__AIM OF THE TASK__.
The number of lines holding the string "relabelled" is all that is wanted; count them in the records below.

(TASK DATA begins)

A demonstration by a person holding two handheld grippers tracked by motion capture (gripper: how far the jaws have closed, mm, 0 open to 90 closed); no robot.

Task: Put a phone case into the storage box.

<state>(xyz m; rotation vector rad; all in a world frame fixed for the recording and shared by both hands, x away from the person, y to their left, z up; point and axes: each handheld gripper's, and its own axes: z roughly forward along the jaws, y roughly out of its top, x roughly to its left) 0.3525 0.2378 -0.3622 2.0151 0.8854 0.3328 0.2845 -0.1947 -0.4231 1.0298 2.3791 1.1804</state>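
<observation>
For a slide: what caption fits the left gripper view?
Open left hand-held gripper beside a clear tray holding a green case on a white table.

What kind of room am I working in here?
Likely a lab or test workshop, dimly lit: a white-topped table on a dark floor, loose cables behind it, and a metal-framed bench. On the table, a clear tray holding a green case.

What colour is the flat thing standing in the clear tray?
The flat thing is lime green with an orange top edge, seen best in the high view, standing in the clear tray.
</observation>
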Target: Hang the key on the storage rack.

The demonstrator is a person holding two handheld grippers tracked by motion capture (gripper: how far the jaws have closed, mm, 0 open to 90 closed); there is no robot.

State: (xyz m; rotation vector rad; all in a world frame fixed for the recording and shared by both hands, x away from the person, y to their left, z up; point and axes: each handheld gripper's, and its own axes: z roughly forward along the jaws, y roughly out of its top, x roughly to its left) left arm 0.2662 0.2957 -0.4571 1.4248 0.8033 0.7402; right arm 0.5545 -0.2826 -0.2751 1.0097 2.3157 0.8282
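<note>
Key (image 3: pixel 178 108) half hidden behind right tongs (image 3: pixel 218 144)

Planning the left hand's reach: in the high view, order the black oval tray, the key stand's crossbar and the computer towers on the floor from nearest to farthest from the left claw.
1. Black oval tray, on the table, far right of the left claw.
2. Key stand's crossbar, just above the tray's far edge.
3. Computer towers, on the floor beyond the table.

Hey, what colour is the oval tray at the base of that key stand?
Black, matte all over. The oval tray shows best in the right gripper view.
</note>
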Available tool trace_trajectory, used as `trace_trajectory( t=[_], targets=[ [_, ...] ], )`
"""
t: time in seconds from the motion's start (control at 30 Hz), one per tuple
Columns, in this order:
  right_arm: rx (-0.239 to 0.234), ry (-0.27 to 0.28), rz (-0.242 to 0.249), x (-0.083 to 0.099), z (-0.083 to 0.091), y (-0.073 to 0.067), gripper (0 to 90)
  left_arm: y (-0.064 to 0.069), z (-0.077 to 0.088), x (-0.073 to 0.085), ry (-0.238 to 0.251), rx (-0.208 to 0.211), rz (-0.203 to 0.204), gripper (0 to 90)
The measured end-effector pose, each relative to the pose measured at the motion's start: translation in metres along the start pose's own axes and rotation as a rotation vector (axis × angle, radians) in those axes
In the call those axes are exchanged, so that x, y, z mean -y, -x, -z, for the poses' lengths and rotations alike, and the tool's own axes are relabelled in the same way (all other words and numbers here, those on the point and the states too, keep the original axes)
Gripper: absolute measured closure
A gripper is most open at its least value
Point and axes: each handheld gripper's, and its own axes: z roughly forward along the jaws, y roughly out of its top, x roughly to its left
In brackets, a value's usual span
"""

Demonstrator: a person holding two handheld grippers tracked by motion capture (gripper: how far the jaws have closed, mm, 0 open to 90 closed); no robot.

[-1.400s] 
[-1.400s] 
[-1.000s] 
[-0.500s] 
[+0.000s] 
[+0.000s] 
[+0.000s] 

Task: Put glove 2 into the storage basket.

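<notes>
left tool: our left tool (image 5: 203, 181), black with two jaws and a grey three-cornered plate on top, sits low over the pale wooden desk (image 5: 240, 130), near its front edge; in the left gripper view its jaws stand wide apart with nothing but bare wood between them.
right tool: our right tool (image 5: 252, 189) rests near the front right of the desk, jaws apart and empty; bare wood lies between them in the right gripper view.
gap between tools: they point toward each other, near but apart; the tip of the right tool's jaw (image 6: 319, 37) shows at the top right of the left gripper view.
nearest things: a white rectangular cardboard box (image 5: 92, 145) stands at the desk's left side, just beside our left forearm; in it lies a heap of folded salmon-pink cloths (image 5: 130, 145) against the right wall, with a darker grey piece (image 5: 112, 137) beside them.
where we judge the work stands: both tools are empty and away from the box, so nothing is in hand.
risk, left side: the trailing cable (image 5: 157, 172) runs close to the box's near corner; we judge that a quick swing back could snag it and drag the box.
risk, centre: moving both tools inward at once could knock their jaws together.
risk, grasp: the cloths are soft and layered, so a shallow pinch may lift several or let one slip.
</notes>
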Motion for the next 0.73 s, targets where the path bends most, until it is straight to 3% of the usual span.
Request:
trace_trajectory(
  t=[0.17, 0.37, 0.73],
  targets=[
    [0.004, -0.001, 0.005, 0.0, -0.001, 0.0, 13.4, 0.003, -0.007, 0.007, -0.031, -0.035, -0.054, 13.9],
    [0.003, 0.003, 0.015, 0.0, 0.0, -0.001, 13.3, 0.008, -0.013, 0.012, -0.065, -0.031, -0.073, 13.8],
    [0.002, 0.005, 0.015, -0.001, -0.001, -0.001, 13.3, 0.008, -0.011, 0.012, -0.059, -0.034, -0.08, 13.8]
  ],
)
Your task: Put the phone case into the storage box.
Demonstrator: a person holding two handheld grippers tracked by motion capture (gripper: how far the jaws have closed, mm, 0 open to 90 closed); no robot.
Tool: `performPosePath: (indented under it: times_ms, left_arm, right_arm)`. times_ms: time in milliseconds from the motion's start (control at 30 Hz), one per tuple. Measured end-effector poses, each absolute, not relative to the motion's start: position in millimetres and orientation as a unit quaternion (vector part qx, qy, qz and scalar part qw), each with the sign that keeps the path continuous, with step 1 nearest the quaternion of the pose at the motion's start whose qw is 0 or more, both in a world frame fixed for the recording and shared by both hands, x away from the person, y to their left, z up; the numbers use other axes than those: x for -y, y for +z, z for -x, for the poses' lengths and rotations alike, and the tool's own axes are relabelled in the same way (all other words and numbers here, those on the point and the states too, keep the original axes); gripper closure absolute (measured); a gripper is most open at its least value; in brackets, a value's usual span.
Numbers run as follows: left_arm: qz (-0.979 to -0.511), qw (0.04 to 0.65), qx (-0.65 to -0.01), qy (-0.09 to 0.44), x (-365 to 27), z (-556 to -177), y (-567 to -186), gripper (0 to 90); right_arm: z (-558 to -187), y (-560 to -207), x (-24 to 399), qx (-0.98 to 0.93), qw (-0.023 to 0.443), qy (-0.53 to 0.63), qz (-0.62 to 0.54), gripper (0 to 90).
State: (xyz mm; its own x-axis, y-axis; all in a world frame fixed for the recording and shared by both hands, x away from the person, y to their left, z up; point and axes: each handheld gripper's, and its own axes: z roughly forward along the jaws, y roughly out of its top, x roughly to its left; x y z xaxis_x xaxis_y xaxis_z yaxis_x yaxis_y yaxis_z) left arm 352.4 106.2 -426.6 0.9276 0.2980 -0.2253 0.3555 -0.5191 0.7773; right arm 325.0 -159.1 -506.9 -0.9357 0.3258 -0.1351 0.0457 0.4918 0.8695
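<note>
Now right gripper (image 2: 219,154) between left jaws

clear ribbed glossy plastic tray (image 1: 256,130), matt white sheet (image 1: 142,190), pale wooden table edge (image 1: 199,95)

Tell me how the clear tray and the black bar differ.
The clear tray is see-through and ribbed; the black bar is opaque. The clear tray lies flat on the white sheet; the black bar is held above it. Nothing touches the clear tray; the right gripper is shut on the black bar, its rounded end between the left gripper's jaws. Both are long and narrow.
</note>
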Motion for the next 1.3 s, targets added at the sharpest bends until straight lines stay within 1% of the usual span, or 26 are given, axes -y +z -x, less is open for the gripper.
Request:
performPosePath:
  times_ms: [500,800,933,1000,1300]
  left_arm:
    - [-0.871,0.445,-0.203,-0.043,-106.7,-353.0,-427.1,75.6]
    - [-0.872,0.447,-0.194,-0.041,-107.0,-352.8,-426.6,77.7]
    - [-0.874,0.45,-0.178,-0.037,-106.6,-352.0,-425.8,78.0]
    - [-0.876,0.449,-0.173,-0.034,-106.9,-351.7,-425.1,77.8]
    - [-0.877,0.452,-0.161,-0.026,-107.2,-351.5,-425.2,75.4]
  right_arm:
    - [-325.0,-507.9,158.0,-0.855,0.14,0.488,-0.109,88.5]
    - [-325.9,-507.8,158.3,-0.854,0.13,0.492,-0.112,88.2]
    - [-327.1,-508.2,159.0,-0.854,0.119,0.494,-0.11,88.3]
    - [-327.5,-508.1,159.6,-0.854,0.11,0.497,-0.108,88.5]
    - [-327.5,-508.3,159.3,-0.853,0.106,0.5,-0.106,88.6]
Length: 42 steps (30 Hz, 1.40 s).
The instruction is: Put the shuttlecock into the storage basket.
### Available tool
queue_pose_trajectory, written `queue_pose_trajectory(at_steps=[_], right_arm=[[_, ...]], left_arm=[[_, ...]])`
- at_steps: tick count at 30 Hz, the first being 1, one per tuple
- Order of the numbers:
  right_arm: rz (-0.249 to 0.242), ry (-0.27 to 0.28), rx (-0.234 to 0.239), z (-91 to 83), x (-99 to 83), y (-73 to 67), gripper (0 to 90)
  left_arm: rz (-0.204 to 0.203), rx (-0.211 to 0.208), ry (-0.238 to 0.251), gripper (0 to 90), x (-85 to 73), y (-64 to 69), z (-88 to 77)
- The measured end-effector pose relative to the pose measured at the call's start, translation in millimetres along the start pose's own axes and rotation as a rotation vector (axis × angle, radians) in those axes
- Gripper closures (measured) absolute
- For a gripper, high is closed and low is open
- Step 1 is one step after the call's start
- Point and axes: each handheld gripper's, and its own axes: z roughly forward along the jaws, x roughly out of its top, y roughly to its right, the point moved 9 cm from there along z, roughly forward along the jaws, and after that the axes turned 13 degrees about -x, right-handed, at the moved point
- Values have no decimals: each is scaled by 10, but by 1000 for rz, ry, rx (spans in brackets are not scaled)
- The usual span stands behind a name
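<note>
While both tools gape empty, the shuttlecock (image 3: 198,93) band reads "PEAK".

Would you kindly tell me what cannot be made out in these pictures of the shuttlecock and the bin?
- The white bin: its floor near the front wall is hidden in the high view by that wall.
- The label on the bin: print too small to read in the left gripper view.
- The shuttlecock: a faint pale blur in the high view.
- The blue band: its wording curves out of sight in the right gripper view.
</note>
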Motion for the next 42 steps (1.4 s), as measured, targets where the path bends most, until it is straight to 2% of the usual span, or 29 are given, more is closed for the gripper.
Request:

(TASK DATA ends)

__SOLUTION FOR THIS EXERCISE__.
2